Hit \"Encode (Active Job-List Files)\" and wait anywhere from two hours to letting it work overnight, depending on your memory and CPU speed. Make sure that there\'s enough room on your hard drive for the output file or else it will screw up your computer and the conversion will fail! My movie was originally 1.36 gigabytes and the converted file was 848 megabytes, which isn\'t too bad for a 1 3/4 hour-long movie. Do the math and make sure that after the conversion is completed (estimate how large your movie may be) that there is still at least ten to fifteen percent minimum free space minimum because the computer itself uses this to function properly. After the conversion process has completed, navigate to the Program Files folder ((Windows) XP users, it\'s right on the drive itself. ME, 2000 and below, and those of you in the future who may be using Vista, it\'s somewhere on your drive. If you can\'t find it, just Google where the folder should be). A folder named eRightSoft should be located in Program Files, in which the folder OutPut is. In there is your completed mpeg-1 file, named after the original. The original .mkv is still where it was. And voila! It should open with Media Player, iTunes, Quicktime, etc. If you were originally planning on having the file be an .avi or any other format, just feed it back into SUPER or any other converter with the settings that you want. Although any mpeg file is currently supported by iPod video (OS v1.2), I converted the mpeg-1 into an .m4v file using 3GP Converter (found on Google), which automatically changes the dimensions to the screen of an iPod, and lessens the file size even more.

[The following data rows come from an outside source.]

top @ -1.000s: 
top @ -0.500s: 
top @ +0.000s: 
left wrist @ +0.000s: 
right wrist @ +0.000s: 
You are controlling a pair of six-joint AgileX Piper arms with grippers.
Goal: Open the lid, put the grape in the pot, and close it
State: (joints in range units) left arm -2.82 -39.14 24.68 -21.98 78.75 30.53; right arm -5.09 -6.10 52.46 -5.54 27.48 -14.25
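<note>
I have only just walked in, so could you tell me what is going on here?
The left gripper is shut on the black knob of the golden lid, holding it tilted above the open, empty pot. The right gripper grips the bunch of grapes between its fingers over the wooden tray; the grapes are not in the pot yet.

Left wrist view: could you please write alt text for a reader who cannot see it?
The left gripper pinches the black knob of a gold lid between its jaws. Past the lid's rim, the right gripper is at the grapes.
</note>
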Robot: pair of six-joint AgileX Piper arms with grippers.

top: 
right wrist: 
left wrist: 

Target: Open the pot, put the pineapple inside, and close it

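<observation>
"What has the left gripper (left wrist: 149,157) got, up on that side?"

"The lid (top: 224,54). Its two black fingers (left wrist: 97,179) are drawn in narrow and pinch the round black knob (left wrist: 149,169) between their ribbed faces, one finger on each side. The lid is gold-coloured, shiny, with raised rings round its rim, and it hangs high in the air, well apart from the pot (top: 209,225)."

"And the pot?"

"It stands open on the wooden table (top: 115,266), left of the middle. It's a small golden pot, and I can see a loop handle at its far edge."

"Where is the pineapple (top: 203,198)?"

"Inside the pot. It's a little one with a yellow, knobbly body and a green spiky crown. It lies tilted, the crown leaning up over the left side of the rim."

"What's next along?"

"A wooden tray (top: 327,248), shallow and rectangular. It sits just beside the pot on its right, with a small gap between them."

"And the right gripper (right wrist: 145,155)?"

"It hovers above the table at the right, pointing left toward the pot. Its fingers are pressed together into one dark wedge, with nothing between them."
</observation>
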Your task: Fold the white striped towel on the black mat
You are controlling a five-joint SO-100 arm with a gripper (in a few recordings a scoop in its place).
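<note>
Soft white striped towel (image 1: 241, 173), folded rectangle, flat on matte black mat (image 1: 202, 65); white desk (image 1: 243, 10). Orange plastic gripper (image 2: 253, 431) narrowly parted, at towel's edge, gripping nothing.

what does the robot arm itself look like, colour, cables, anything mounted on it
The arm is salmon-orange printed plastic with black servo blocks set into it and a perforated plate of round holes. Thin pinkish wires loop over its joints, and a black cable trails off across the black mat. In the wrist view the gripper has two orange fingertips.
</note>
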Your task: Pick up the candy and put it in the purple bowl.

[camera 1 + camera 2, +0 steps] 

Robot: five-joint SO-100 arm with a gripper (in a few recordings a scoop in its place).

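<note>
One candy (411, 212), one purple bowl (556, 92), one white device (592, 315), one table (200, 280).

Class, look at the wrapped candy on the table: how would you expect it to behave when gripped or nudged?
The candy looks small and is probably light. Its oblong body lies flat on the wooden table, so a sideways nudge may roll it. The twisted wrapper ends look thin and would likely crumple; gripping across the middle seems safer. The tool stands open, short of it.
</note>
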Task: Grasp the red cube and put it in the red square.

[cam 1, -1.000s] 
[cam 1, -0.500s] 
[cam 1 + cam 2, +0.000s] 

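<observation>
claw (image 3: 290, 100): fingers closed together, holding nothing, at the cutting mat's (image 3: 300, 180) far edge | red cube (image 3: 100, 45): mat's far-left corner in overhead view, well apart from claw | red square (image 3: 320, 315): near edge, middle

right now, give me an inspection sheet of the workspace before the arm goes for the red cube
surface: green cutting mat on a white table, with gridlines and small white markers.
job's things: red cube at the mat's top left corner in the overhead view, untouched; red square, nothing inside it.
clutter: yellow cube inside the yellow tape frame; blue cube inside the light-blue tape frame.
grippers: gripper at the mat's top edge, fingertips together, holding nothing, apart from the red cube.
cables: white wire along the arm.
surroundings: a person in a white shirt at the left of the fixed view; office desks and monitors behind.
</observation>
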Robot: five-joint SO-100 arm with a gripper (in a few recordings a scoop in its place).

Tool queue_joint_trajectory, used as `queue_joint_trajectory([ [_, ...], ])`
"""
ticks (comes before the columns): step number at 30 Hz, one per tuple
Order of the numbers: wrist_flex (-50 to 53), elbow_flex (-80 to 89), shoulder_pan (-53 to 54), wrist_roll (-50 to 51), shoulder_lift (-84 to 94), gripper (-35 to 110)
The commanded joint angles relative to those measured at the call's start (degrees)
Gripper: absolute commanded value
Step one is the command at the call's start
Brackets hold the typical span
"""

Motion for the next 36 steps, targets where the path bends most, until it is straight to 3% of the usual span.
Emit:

Well, this is the end of my first guide ever, and if you have any questions, comments, or recommendations, email me at:

Happy converting!

Specifications of Fullmetal Alchemist: The Conquerer of Shambala (as by SUPER):

General #0
CompleteName : C:\\fullmetal\\fullmetal.mkv
FileSize/String : 1.36 GiB
Format/String : Matroska
OveralBitRate/String : 1858 Kbps
PlayTime/String : 1h 44mn
Movie : [cLT] Fullmetal Alchemist: The Conqueror of Shambala
Encoded_Date : 1157196586
Encoded_Application : mkvmerge v1.6.5 (\'Watcher Of The Skies\') built on Dec 7 2005 18:53:53
Encoded_Library : libebml v0.7.6 + libmatroska v0.8.0

Video #0
Title : FMA: The Conqueror of Shambala
Codec/String : MPEG-4 AVC
Codec/Info : MPEG4 ISO advanced profile
BitRate/String : 1857 Kbps
Width : 640
Height : 352
AspectRatio/String : 16/9
FrameRate/String : 23.976 fps
Bits/(Pixel*Frame) : 0.344
Language/String : Language_en

Audio #0
Title : 5.1 AAC+
Codec/String : AAC LC-SBR
Codec/Info : AAC Low Complexity with Spectral Band Replication
Channel(s)/String : 6 channels
SamplingRate/String : 48 KHz
Language/String : Language_en

Audio #1
Title : 5.1 AAC+
Codec/String : AAC LC-SBR
Codec/Info : AAC Low Complexity with Spectral Band Replication
Channel(s)/String : 6 channels
SamplingRate/String : 48 KHz
Language/String : Language_ja

Text #0
Title : Signs (dvd)
Codec/String : VobSub
Language/String : Language_en

Text #1
Title : Full Subtitles (text)
Codec/String : UTF-8
Language/String : Language_en

Text #2
Title : Full Subtitles (dvd)
Codec/String : VobSub
Language/String : Language_en

(last updated 10/18/2006)
guide by: sToRm_seveN


sablefoxxon July 05 2007 - 09:17:36
.mkv files are awesome! they save space, just use VLC to play them. No need to convert.